Eppure, ci sono storie che aiutano a smentire questa lettura e questo approccio “etnico” alla regione. Una di queste arriva dalla cittadina di Jajce, nel cantone della Bosnia centrale, una delle suddivisioni amministrative in cui è divisa la Federazione di Bosnia ed Erzegovina, l’area a maggioranza croato-musulmana del Paese. Proprio grazie a quanto accaduto qui, la scorsa settimana il governo cantonale ha deciso di cancellare il piano, annunciato a giugno 2016, di costruire una nuova scuola secondo la logica dvije škole pod jednim krovom, “due scuole sotto un tetto”, separate quindi su base etnica tra croati e bosniaci.

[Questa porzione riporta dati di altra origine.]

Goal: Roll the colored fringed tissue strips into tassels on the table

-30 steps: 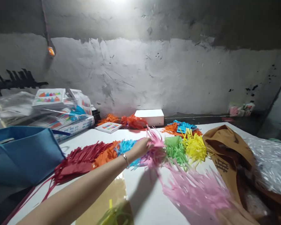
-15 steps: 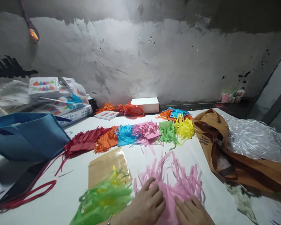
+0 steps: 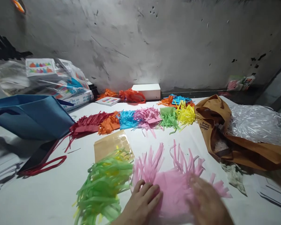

«Tutto era cominciato esattamente un anno fa – racconta Lidija Pisker, ricercatrice bosniaca e collaboratrice di Osservatorio Balcani e Caucaso Transeuropa – e partiva dalle presunte lamentele dei genitori dei ragazzi bosniaci, che secondo il ministero dell’Istruzione del cantone volevano che i loro figli potessero avere la possibilità di studiare in lingua bosniaca e di seguire un percorso di studi bosniaco. Oggi a Jajce non è possibile, perché in entrambe le scuole secondarie della città le lezioni seguono un curriculum croato e si utilizzano libri di testo che provengono dalla Croazia». Partendo da questi presupposti, il governo del cantone della Bosnia centrale aveva deciso di edificare una nuova scuola divisa in due. «Contro ogni previsione – prosegue Pisker – alcuni studenti di questa scuola hanno deciso di opporsi a questa decisione, hanno cominciato a protestare nel giugno dello scorso anno e in questi 12 mesi hanno ottenuto un grande supporto dalla comunità internazionale, dalla gente del posto, dai mezzi d’informazione e dalle celebrità dei Balcani, infatti il ministro dell’Istruzione alcuni giorni fa ha dichiarato che alla fine non si farà nulla».